The Thurlow House, designed by the late Harry Seidler in 1951–52 and built in 1954, has been added to the NSW State Heritage Register, recognising its significance as a work of national and historical importance.
One of Seidler’s earliest house designs, Thurlow House is located in Blakehurst, south-west of Sydney’s CBD, and is one of his now iconic work that typify his early style.

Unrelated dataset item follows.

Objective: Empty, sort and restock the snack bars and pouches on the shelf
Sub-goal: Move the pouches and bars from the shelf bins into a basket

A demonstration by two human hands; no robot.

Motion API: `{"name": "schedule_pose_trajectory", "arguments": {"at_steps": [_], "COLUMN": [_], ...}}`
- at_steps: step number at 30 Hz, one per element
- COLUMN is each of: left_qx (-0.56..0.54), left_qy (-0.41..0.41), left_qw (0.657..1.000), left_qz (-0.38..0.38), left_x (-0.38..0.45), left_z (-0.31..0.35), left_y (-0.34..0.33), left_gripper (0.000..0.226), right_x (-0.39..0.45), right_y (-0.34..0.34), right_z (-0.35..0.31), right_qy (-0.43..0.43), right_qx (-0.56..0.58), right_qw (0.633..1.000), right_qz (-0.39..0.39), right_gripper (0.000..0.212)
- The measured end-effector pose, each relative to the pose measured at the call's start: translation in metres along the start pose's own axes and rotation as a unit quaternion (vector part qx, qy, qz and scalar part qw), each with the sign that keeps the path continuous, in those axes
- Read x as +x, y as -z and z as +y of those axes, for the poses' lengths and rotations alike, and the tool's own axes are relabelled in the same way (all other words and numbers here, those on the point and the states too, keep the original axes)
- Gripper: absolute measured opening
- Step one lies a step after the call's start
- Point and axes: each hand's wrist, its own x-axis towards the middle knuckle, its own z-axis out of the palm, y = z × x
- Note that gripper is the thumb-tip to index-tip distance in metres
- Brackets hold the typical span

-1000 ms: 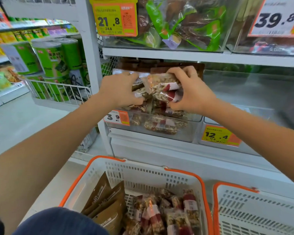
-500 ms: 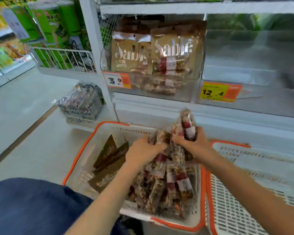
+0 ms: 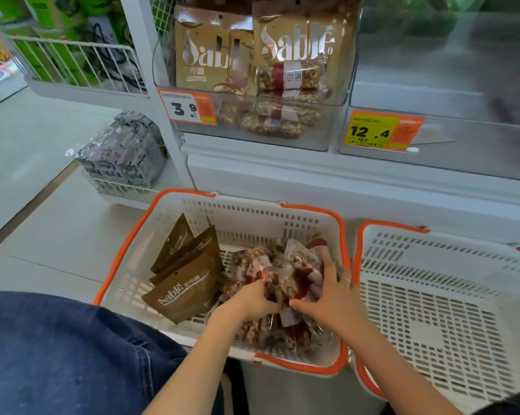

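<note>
1. Both hands reach into the white basket on the floor — the left hand with fingers curled around clear-wrapped snack bars.
2. The right hand grips the same pile.
3. Brown pouches lean in the basket's left side.
4. More bars and pouches sit in the shelf bin above.

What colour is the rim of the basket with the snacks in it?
Orange, on a white basket. The head view shows it clearly.
</note>
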Motion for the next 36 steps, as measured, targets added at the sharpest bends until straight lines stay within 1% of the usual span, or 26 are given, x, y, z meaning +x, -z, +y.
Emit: {"name": "schedule_pose_trajectory", "arguments": {"at_steps": [2,3,4,5,7,9,10,12,13,15,16,17,19,21,23,25,27,29,30,31,33,34,35,36], "left_qx": [-0.035,-0.046,-0.052,-0.064,-0.072,-0.074,-0.071,-0.070,-0.071,-0.076,-0.080,-0.081,-0.085,-0.085,-0.083,-0.057,0.001,0.042,0.046,0.045,0.048,0.058,0.067,0.072], "left_qy": [-0.009,-0.013,-0.014,-0.010,-0.006,0.002,0.007,0.018,0.023,0.022,0.018,0.017,0.017,0.018,0.011,-0.004,-0.018,-0.040,-0.065,-0.101,-0.191,-0.238,-0.282,-0.321], "left_qw": [0.999,0.999,0.998,0.998,0.997,0.997,0.997,0.997,0.997,0.997,0.997,0.997,0.996,0.996,0.995,0.996,0.994,0.986,0.979,0.968,0.932,0.908,0.883,0.857], "left_qz": [0.014,0.016,0.016,0.019,0.012,0.010,0.015,0.016,0.008,-0.006,-0.009,-0.008,0.007,0.030,0.045,0.071,0.104,0.155,0.187,0.225,0.305,0.340,0.369,0.395], "left_x": [0.009,0.009,0.003,-0.003,-0.006,-0.008,-0.006,-0.003,-0.003,-0.004,-0.004,-0.004,-0.002,0.002,0.002,0.002,0.002,0.004,0.003,0.001,-0.009,-0.015,-0.023,-0.030], "left_z": [-0.007,-0.007,-0.002,0.002,0.006,0.009,0.007,0.003,0.002,0.001,0.002,0.001,-0.002,-0.006,-0.005,-0.002,0.005,0.019,0.030,0.044,0.080,0.100,0.120,0.140], "left_y": [-0.001,0.000,0.002,0.004,0.008,0.009,0.009,0.009,0.008,0.008,0.008,0.008,0.008,0.009,0.011,0.017,0.027,0.044,0.055,0.069,0.106,0.127,0.148,0.168], "left_gripper": [0.071,0.077,0.078,0.071,0.050,0.062,0.067,0.074,0.075,0.074,0.074,0.074,0.071,0.067,0.060,0.048,0.033,0.037,0.038,0.038,0.037,0.035,0.033,0.030], "right_x": [0.000,0.000,-0.001,-0.002,-0.004,-0.005,-0.004,0.003,0.011,0.031,0.041,0.051,0.065,0.072,0.072,0.070,0.069,0.068,0.065,0.059,0.051,0.050,0.051,0.056], "right_y": [-0.004,-0.005,-0.005,-0.004,-0.003,0.000,0.003,0.010,0.015,0.027,0.032,0.035,0.037,0.032,0.028,0.031,0.044,0.069,0.086,0.105,0.149,0.172,0.194,0.214], "right_z": [0.006,0.006,0.005,0.003,0.002,0.004,0.005,0.005,0.003,-0.007,-0.013,-0.020,-0.031,-0.034,-0.032,-0.028,-0.025,-0.029,-0.035,-0.045,-0.069,-0.082,-0.097,-0.112], "right_qy": [-0.002,-0.013,-0.023,-0.028,-0.025,-0.009,-0.004,0.014,0.026,0.043,0.047,0.049,0.050,0.062,0.077,0.092,0.115,0.167,0.213,0.266,0.366,0.401,0.423,0.434], "right_qx": [-0.005,-0.010,-0.016,-0.030,-0.073,-0.076,-0.051,-0.012,-0.011,-0.027,-0.053,-0.093,-0.188,-0.272,-0.305,-0.279,-0.233,-0.135,-0.073,-0.021,0.020,0.016,0.004,-0.008], "right_qw": [1.000,1.000,1.000,0.999,0.996,0.994,0.995,0.990,0.985,0.974,0.971,0.971,0.971,0.958,0.948,0.954,0.958,0.955,0.941,0.916,0.844,0.817,0.803,0.803], "right_qz": [0.000,-0.002,0.000,0.007,0.044,0.078,0.089,0.138,0.172,0.222,0.228,0.216,0.140,0.068,0.040,0.060,0.120,0.204,0.252,0.301,0.392,0.415,0.420,0.408], "right_gripper": [0.117,0.114,0.108,0.099,0.075,0.056,0.052,0.052,0.053,0.051,0.048,0.045,0.044,0.042,0.034,0.033,0.036,0.036,0.034,0.031,0.024,0.022,0.021,0.021]}}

Constructed from stone, timber, brick, steel-framed windows and built-in joinery, the property features a split-level design and all the rooms look out South, over the Georges River.
Commissioned in 1951 by young couple Marjorie and David Thurlow, the house continued to be occupied by Marjorie Thurlow until her death in 2014. In 2015, the house was listed for sale by her family, in an advert that called for expressions of interest from “serious design heads, architecture nuts and modernism fans with serious money” who playfully described the house as “perfect if you’re Don Draper on his third marriage.” The witty by-line quickly attracted media, with the story being picked up by the Daily Mail describing it as “Don Draper’s Aussie den.”

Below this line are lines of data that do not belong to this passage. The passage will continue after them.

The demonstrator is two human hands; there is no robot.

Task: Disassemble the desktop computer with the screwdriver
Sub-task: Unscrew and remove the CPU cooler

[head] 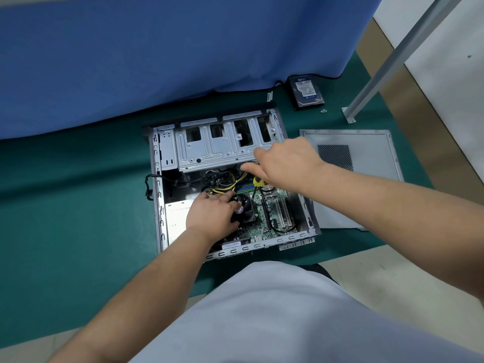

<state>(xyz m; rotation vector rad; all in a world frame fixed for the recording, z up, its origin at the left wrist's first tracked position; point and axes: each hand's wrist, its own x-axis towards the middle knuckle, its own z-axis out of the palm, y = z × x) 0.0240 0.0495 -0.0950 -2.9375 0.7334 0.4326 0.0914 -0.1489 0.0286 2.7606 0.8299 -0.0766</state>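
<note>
- Currently a person leans over an open desktop computer case that lies on its side on a green mat, so the inside faces up and both hands can reach in from above
- Left hand rests on the black cooling fan near the middle of the circuit board, fingers curled loosely over its near edge; this looks like steadying or gripping the fan, though whether it truly grips it I cannot tell
- Right hand hovers above the far part of the board, index finger stretched toward the tangle of yellow and black cables; the other fingers curl round a tool with a yellow handle, probably the screwdriver, of which only a small yellow piece shows beneath the palm
- Screwdriver's tip is hidden, so which screw it meets cannot be told
- Side panel of the case lies flat on the mat just to the right, set aside to leave the inside open
- Hard drive sits well apart at the far edge of the mat, with small loose screws beside it, likely kept together so they are not lost
- Metal drive cage remains fitted in the far half of the case
- Blue cloth hangs behind the mat
</note>
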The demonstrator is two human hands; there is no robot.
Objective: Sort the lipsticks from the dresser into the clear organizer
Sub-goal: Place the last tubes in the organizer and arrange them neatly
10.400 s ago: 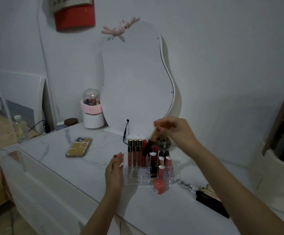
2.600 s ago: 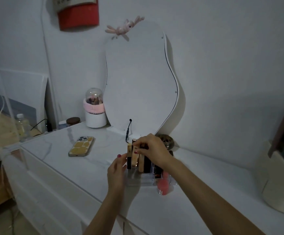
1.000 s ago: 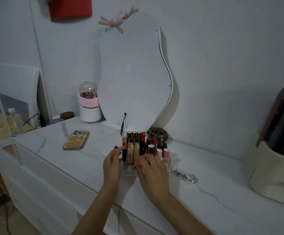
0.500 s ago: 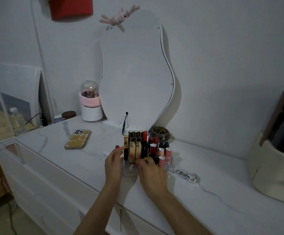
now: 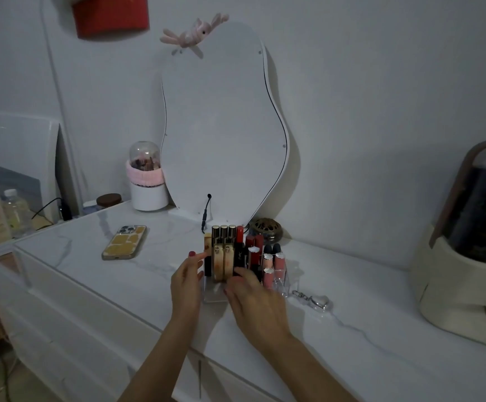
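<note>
The clear organizer point(image 5: 213, 295) stands on the white marble dresser point(image 5: 381, 343) in front of the mirror. Several lipsticks stand upright in it: gold tubes point(image 5: 223, 253) at the left, red ones point(image 5: 254, 250) in the middle, pink ones point(image 5: 278, 262) at the right. My left hand point(image 5: 185, 281) lies against the organizer's left wall, index finger touching the leftmost gold-capped tube. My right hand point(image 5: 253, 303) covers the organizer's front right, fingers curled at the base of a black lipstick point(image 5: 239, 256). What lies under its fingers is hidden.
A phone point(image 5: 124, 242) lies to the left. A brass dish point(image 5: 265, 232) and the wavy mirror point(image 5: 224, 126) stand behind the organizer, a heart keychain point(image 5: 318, 301) to its right. A cream domed case point(image 5: 468, 256) fills the far right; a pink-banded jar point(image 5: 147, 181) sits back left.
Over the last second both hands stay at the organizer with little movement. Earlier the right hand was up at the tall tubes; it has dropped to the front row.
</note>
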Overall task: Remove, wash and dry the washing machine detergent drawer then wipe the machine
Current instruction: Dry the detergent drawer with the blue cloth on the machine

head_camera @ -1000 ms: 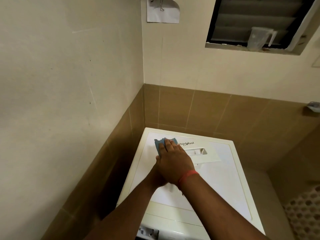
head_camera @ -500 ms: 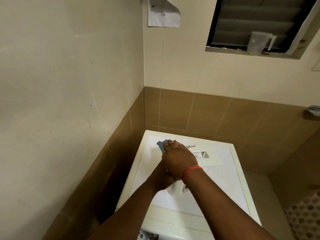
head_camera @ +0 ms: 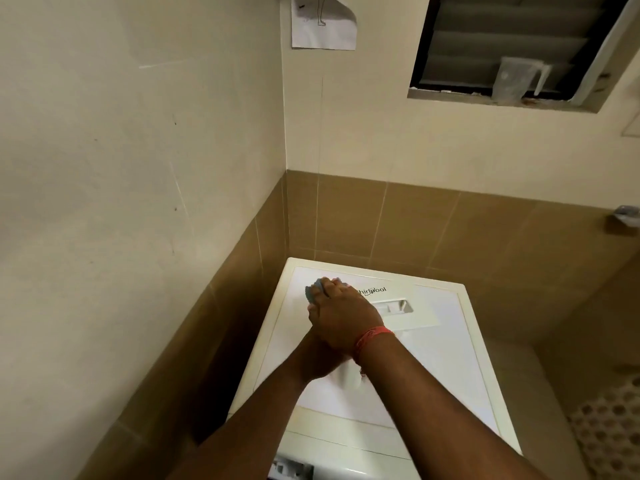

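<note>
A white Whirlpool washing machine [head_camera: 433,358] stands in the corner, seen from above. My right hand [head_camera: 346,320], with a red thread at the wrist, presses a blue cloth [head_camera: 313,289] flat on the back left of the machine's top, beside the logo. Only the cloth's edge shows past my fingertips. My left hand [head_camera: 317,362] lies under my right wrist and is mostly hidden. A recessed grip [head_camera: 394,308] sits just right of my hands. At the machine's front left a dark opening [head_camera: 291,469] is partly in view.
Tiled walls close in on the machine's left and back. A clear plastic jug [head_camera: 512,81] stands on the window sill above. A sheet of paper [head_camera: 323,22] hangs on the wall. A perforated white surface [head_camera: 609,438] lies at the lower right.
Both hands have slid the cloth a little farther toward the back of the machine's top, and less of the cloth shows now.
</note>
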Demonstrator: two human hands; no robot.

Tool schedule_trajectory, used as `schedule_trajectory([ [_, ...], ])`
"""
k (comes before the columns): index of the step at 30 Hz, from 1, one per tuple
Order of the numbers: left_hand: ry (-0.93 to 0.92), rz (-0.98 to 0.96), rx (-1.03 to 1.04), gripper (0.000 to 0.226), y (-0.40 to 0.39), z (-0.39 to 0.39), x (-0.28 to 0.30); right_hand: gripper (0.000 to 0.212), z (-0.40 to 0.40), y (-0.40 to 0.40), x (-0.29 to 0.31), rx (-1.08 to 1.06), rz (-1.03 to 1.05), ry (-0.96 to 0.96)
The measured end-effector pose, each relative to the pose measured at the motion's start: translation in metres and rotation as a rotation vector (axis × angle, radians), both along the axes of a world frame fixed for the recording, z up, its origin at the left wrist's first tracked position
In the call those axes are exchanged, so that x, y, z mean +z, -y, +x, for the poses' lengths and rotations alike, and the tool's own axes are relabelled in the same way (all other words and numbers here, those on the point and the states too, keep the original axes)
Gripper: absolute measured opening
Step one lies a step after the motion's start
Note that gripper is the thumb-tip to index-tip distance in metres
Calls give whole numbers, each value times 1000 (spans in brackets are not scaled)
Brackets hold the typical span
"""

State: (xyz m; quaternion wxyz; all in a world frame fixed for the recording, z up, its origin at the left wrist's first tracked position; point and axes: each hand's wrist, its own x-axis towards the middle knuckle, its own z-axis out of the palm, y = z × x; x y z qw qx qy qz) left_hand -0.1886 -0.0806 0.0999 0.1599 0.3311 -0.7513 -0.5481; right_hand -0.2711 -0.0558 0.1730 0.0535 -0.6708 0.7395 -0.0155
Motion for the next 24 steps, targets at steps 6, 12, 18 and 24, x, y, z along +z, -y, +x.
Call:
schedule_trajectory([
  [6,-89,39,35,68,-3,-1,2,66,-88,-31,8,-44,70,-257],
  [12,-41,-28,8,60,-4,-4,6,61,-56,-14,-4,-55,8,-189],
  [18,-55,-35,-8,59,-6,-4,7,53,-34,-6,-5,23,-25,-92],
  [24,-179,77,20,65,-5,0,7,60,-109,-40,9,-116,119,-297],
])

Following the sale, an Interim Heritage Order was gazetted on 7 August 2015, and in May 2016 the Heritage Council of New South Wales committed to recommend the house for state heritage list, which was approved and confirmed earlier last week.
“Thurlow House is of state heritage significance because it is a fine and rare example of an exceptionally intact early Modern Movement house, designed by influential and internationally significant architect Harry Seidler,” reads the statement of significance, published by the NSW State Heritage Register.
The statement goes out to outline the key design features that have elevated this Seidler design to national heritage status. “The house is important in Seidler’s body of work because of its particular split-level configuration and architectural form resulting from the constraints of the site and its view potential”. Indeed, the property is exceptional in its use of spacial design, creating a design concept that is now common practise but was previously unseen in Australia upon the property’s design in the early 1950s. Entered mid-level, the house features an open-tread staircase that neatly divides the linear plan of the house. A half flight leads up to two bedrooms, a study and a bathroom, while the lower level contains the living and dining rooms and a kitchen. The upper level cantilevers over the lower level, which creates a covered deck underneath and is such an iconic feature of the design’s facade.